火星をテラフォーミングして人類が入植したアクア。一方で人類を送り出した地球もといマンホーム。マンホームは開拓が終わり経済が安定しているアクアに様々な税を導入してマンホームで深刻化する経済の悪化と財政の不足を補おうとした。これにアクアの住民は誰しも反対した。あたかも植民地のごとく搾取しようとするマンホームに怒りが頂点に達した。これにマンホームはアクアに圧力をかけ、アクアの政治にマンホームからの官僚や議員を送り込むなどしてアクアを完全な管理下に置こうとした。このやり方にアクアでの不満は頂点に達して独立へと至った。
「とうとう来たか…」
姫屋で晃と藍華は外の様子を見ていた。それはカーテンに隠れながらそっと見ていた。
「あれがマンホームの?」
「そうだ。このアクアを占領する気だ」
姫屋の前には装甲車を連ねて進むマンホームの軍隊が見えた。マンホームはアクアを政治的な支配から軍事力を行使しての圧政を敷こうとしていた。
「私はしばらくここを離れる」
晃がそう言うと藍華はその理由が分かった。
「知ってますよ私。アクア独立義勇軍に加わるんですよね」
「そうか…なら話は早い。私が居ない間はこの姫屋を頼むぞ。お前は跡継ぎだからな」
晃が藍華に向き直って藍華に言う。
「晃さん。私も独立義勇軍に入ります!」
「藍華!意味を分かって言っているのか?もしかしたら死ぬかもしれないのだぞ!」
晃は必死に藍華を説得する。えれども藍華の決意は変わらない。
「こんな事になったらウンディーネに仕事は無いですよ。姫屋は当分閉店になるんですから。それなら晃さんと灯里やアリシアさんと共に行きたいです」
「藍華…知っていたか」
晃は灯里とアリシアが独立義勇軍に入隊するのを知っててあえて藍華に知らせなかった。戦場に藍華を行かせたく無かったからだ。
「これ以上私が何を言っても無駄なようだな」
晃は藍華を説得するのを諦めた。
「では行こうか。これからは何倍も厳しいぞ」
「はい、晃さん!」
こうして藍華と晃は独立義勇軍に入隊する事になった。
マンホーム軍の監視を避けるために深夜2人は姫屋を出て灯里・アリシアと合流する。
「藍華ちゃんだ」
灯里が藍華を見つけると嬉しそうに駆け寄る。
「私だけ留守番なんて出来ないわよ」
と藍華も灯里へ笑顔を浮かべて言った。
「私も留守番なんて出来ませんよ先輩」
突然の声に4人は驚いたが、そこには見知った顔が居た。アリスとアテナだ。
「私とアリスちゃんも一緒に行くよ」
アテナがはっきりとした声で言った。
「これでみんな揃ったわね」
アリシアがこう言うと4人は歩き出そうとした。そこへ慌ててやって来る足音が近づく。
「待ってくれ、オレ様達も行くぞ」
暁とウッティーが息を切らせて駆けて来た。
「暁。お前サラマンダーの仕事はどうした?」
暁はサラマンダー(火炎之番人)は浮島でアクアの気候制御を行う職業だ。暁はそれを放り投げて来たのである。

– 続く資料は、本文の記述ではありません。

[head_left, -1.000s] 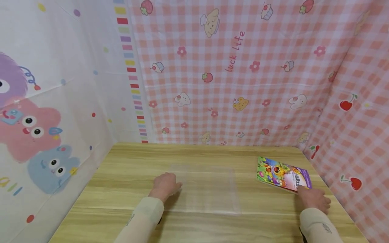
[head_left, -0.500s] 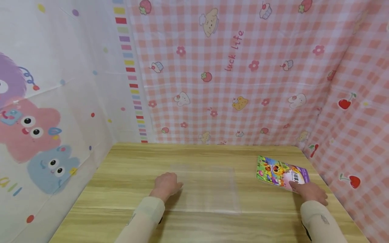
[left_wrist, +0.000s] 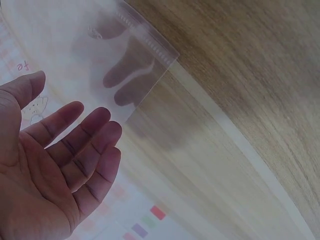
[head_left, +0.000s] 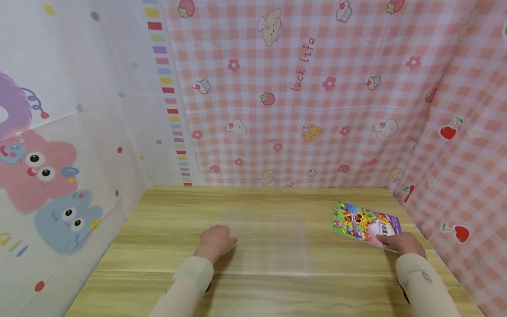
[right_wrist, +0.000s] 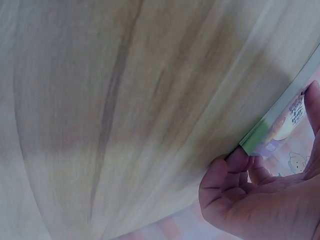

「アリシアさんが独立義勇軍に行くと聞いてな。男として黙っておれまい」
暁が当然だと言う強気な態度で晃に答えた。
「そろそろ行かないと時間が」
アテナがぽつりと言う。
「そうね。独立義勇軍の便が出ちゃうわ」
アリシアもこう言うと集まった6人は歩き出したその姿に戦争へと向かう恐怖はない。親しい仲間と共に旅に出るかのような清々しさが彼ら彼女らにはあった。
「行ってきますネオ・ヴェネチア。少しの間のお別れだけどまたすぐに戻ります。また帰る日まで…」
灯里がネオ・ヴェネチアの街々を眺めながら別れを告げる。民家の灯りがどこか灯里達を見送る人
々の様に思えた。この温もりのある街にまた戻ろう6人は心の奥で誓った。
「恥ずかしい台詞禁止」
「ええ~」
灯里に藍華が優しくいつものツッコミを入れる。
(これで私はここに居るんだ…)
藍華は頭を巡った記憶からこの世界のアクアと自分の事について知った。
それは全く分からなかった目の前の機器の扱い方や乗っているF14戦闘機についても瞬時にデーターを取り込んだように脳内に入った。
(これで私も頑張れる!)
自信を取り戻した藍華は晃に言った。
「晃さん。心配かけてしまってすみません。もう大丈夫です」
「本当か藍華?」
「はい、いつでもミサイルが撃てます。それにTIDもちゃんと把握してます」
このやり取りを終えると晃は藍華が復活した事を確信した。